5 lbs per week is already enormous. embrace the noobly gains while you can. think about it, if you could maintain 5lbs per week, you'd have a 250lbs increase in a year. I'd consider myself lucky to get half that.

Ya, but I can only ohp 80lbx5 , bench 120lbx5, and 5lbx5 weighted pull ups. Shouldn't I see more improvement since I'm so weak?

OP lurking here. Epic fucking advice. I'll definitely try to do this rather than focussing on just damage control. I need to prevent the actual damage. Thanks a lot man

are you a beginner?
desu doing it at home is not an excuse for not adding weight
when it'll be too easy you'll add reps forever?
do a real claisthenics routine on A, either doing harder exercises when they get too easy or add weight
I do the same btw. I train at home doing weigthed calisthenics during the week
doing this doesn't need shit tons of weigth, just a couple of plates or anything heavy you can put your hand on
to balance with your A routine I'd advise you to do heavy work on lifting
train your form, going heavy on low reps is the same than going lighter on long sets, fatigue breaks the form, not the weight

Just tennis ball rolled my anterior delts for the first time. Not sure how well its worked, but my shoulders no longer click as I raise and lower which can only be a good thing.

They do however hurt like a bitch now, is that normal? After rolling them for the first time?

evidently you're not on a calorie surplus

I'm gaining at least a pound or two a month. Am I seriously supposed to eat more and get fat?

if ur a skinny then yes, then you cut after to shed the fat.

Any tips on how to stop binging? I'm tired of this shit.

Then why do people say a 300 calorie surplus is enough? I

What does a typical leg day look like in a PPL? Something that I literally cannot go wrong doing

I want to start running but my feet and legs cramp very easily (it happens about once or twice a week). It's happened before that I went out running and got a calf cramp that literally knocked me off my feet and didn't go away for a few minutes. I feel like my legs are about to cramp after light cardio exercise and very slight thirst. What can I do to get rid of my hairtrigger foot cramps?

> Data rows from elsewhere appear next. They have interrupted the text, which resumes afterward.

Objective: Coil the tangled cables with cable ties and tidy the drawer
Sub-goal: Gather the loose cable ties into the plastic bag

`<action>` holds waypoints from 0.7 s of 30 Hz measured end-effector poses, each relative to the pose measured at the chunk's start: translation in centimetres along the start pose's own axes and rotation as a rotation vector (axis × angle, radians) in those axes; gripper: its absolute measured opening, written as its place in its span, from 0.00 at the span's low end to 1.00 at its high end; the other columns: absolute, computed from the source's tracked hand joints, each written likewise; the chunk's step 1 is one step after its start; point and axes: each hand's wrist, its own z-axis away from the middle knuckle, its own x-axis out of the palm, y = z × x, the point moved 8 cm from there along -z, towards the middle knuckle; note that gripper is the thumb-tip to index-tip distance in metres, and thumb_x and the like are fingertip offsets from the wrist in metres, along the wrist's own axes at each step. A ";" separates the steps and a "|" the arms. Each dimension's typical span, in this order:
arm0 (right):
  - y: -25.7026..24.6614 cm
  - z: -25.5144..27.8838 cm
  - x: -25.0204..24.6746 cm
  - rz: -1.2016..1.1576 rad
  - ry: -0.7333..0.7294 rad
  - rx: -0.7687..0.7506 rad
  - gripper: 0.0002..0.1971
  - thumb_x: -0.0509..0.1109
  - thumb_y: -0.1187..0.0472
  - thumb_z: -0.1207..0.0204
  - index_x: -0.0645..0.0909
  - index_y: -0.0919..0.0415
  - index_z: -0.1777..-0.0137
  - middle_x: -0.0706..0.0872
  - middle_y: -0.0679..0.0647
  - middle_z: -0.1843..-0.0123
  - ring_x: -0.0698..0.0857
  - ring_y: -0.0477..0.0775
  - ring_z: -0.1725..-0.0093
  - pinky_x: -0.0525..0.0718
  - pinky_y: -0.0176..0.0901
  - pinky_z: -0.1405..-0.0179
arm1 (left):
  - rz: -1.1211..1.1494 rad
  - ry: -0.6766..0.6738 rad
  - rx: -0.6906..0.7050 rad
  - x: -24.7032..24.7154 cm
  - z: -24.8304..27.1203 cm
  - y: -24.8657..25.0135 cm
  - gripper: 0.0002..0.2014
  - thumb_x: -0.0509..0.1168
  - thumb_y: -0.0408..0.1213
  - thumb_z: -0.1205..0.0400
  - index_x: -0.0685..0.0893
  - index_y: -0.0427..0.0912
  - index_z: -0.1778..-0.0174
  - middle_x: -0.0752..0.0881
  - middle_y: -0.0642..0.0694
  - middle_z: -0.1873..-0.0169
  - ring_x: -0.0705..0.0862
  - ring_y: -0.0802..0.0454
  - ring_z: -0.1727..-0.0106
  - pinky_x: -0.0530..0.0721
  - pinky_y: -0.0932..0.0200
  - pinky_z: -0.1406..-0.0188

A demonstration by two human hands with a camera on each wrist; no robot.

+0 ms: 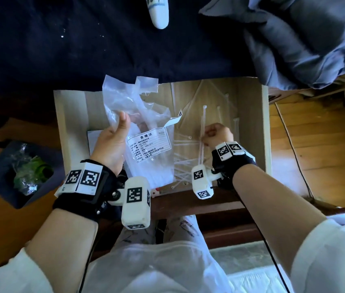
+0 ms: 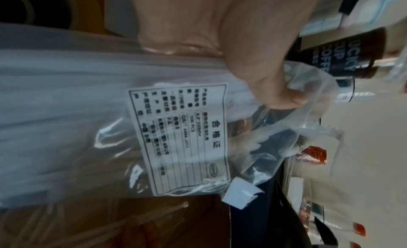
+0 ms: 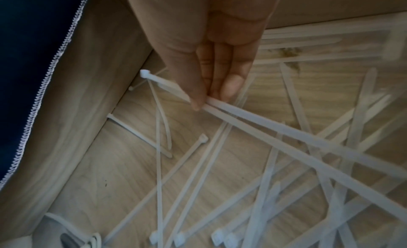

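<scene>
An open wooden drawer [image 1: 263, 127] lies below me with several white cable ties [image 1: 185, 161] scattered on its floor. My left hand [image 1: 114, 136] grips a clear plastic bag [image 1: 137, 115] of cable ties with a white printed label [image 1: 148, 145], held above the drawer's left half. In the left wrist view the thumb pinches the bag [image 2: 77, 103] near its label [image 2: 182, 138]. My right hand [image 1: 215, 134] pinches a few cable ties [image 1: 203, 121] lifted off the pile. The right wrist view shows the fingertips [image 3: 229, 88] pinching two ties [image 3: 275, 130] over the loose cable ties [image 3: 198, 173]. No cables show.
A dark blue bedsheet [image 1: 104, 43] borders the drawer's far side, with a grey-blue pillow [image 1: 307, 39] at the upper right. A dark bin [image 1: 17, 174] with wrappers stands on the wooden floor at left. A thin black cord [image 1: 292, 144] runs along the floor at right.
</scene>
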 end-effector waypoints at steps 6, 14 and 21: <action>1.4 -0.5 -1.8 -0.031 0.107 0.070 0.12 0.62 0.68 0.24 0.79 0.61 0.42 0.86 0.60 0.49 0.84 0.61 0.47 0.77 0.42 0.55 | 0.004 -0.070 0.005 1.8 -0.7 -0.1 0.45 0.71 0.76 0.51 0.87 0.44 0.48 0.87 0.39 0.41 0.84 0.46 0.35 0.75 0.39 0.29; 3.9 -2.5 -2.4 0.032 0.145 0.242 0.12 0.64 0.66 0.22 0.82 0.67 0.41 0.84 0.66 0.40 0.83 0.64 0.39 0.78 0.43 0.51 | -0.050 -0.007 -0.017 1.7 -1.4 -1.2 0.33 0.65 0.69 0.45 0.85 0.46 0.56 0.92 0.52 0.59 0.89 0.57 0.50 0.87 0.60 0.53; 4.3 -2.2 -1.9 0.049 0.166 0.287 0.12 0.64 0.66 0.23 0.83 0.70 0.43 0.85 0.67 0.41 0.84 0.66 0.41 0.81 0.47 0.49 | -0.029 0.040 -0.024 1.4 -2.1 -2.4 0.50 0.70 0.79 0.56 0.85 0.43 0.49 0.86 0.40 0.42 0.83 0.45 0.35 0.76 0.40 0.31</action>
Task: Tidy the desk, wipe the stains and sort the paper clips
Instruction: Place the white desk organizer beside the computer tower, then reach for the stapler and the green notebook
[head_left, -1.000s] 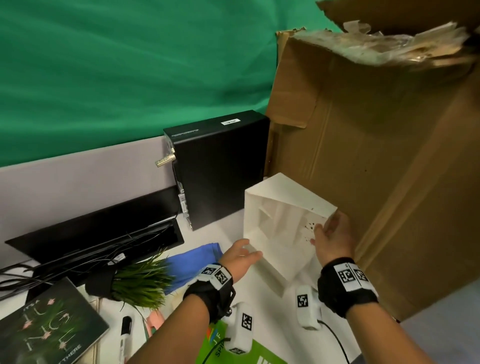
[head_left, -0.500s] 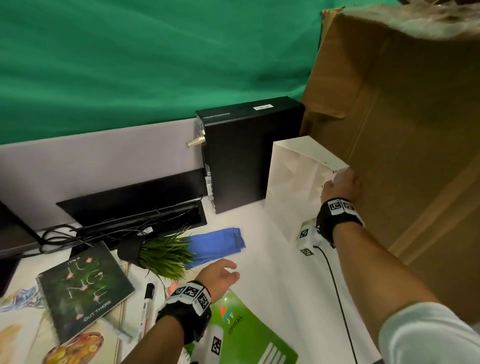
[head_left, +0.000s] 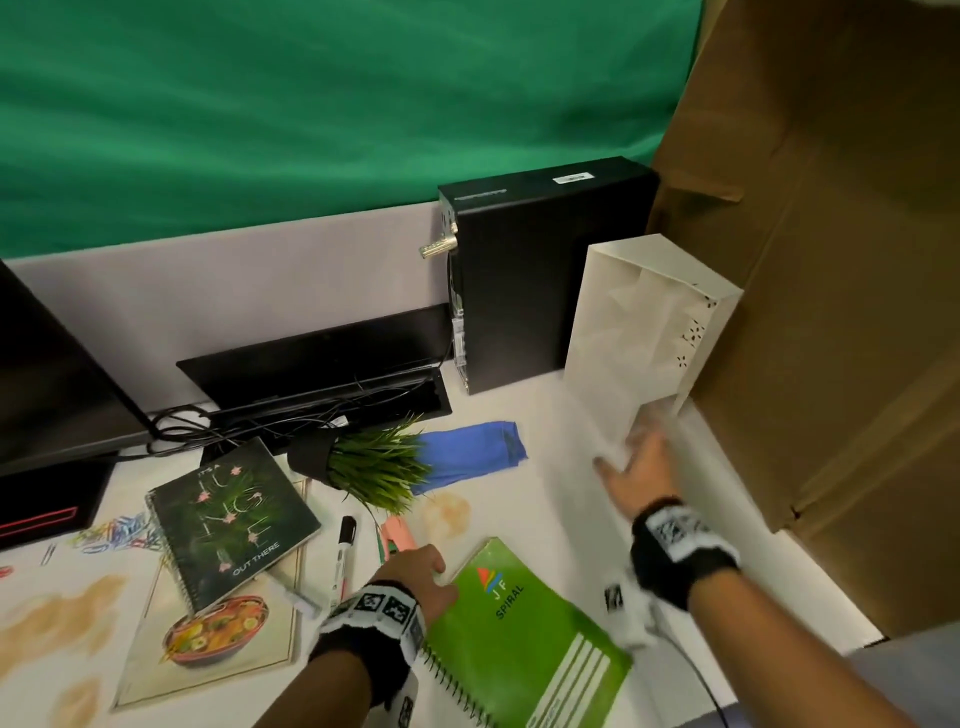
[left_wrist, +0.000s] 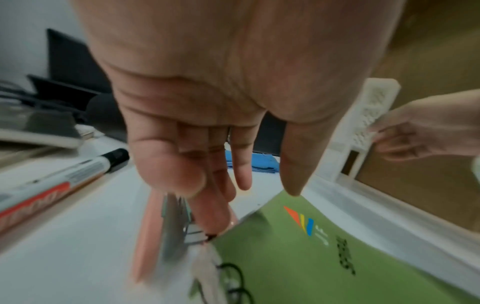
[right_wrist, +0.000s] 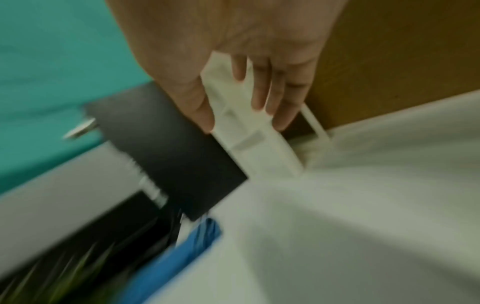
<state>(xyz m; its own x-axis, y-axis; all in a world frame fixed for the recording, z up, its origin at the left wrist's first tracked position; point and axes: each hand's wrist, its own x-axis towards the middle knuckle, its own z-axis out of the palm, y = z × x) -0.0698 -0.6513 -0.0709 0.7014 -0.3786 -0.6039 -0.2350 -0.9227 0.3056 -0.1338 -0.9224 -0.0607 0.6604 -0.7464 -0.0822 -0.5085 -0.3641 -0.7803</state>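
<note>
A white desk organiser stands upright at the back right, between the black computer case and the cardboard box. My right hand is at its base with straight, spread fingers; the blurred right wrist view shows the organiser just past the fingertips. My left hand hovers with relaxed fingers over the top corner of a green spiral notebook, next to a pink item. Coloured paper clips lie at the left. Brown stains mark the desk. A blue cloth lies mid-desk.
A potted plant lies tipped over beside the cloth. A dark notebook, a marker and a food picture cover the left half. A monitor and cable tray stand along the back.
My right hand stood the white organiser against the cardboard box, then dropped to its base. My left hand pulled back from the organiser to the green notebook. The head view swung left.
</note>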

stop fucking buy shit you binge with

not hard

Don't get mad at yourself for binging. Accept your lapse in reasoning just as a mistake anyone could make.
If your diet is very constrained, try lifting some of them. Eating slightly less healthily is a good tradeoff for binging and fucking yourself up that way. Also, try incorporating little intentional binges, like eating something that you really like and that's really unhealthy once in a while. Willpower is like a muscle; if you don't train it by starting small and working your way up, you're gonna keep fucking it up.

Cookie cutter ab routine?

You're fine man. Continue what you're doing; so much of Veeky Forums is either trolling to make people fat or is seriously deluded.
Not everyone gains at the same rate, even as a beginner. It's not a race anyway

Anybody have an infographic or link that shows the muscle groups? Like lats and delts and obliques and whatnot? I know what some of them are, but sometimes I get kind of lost in the jargon.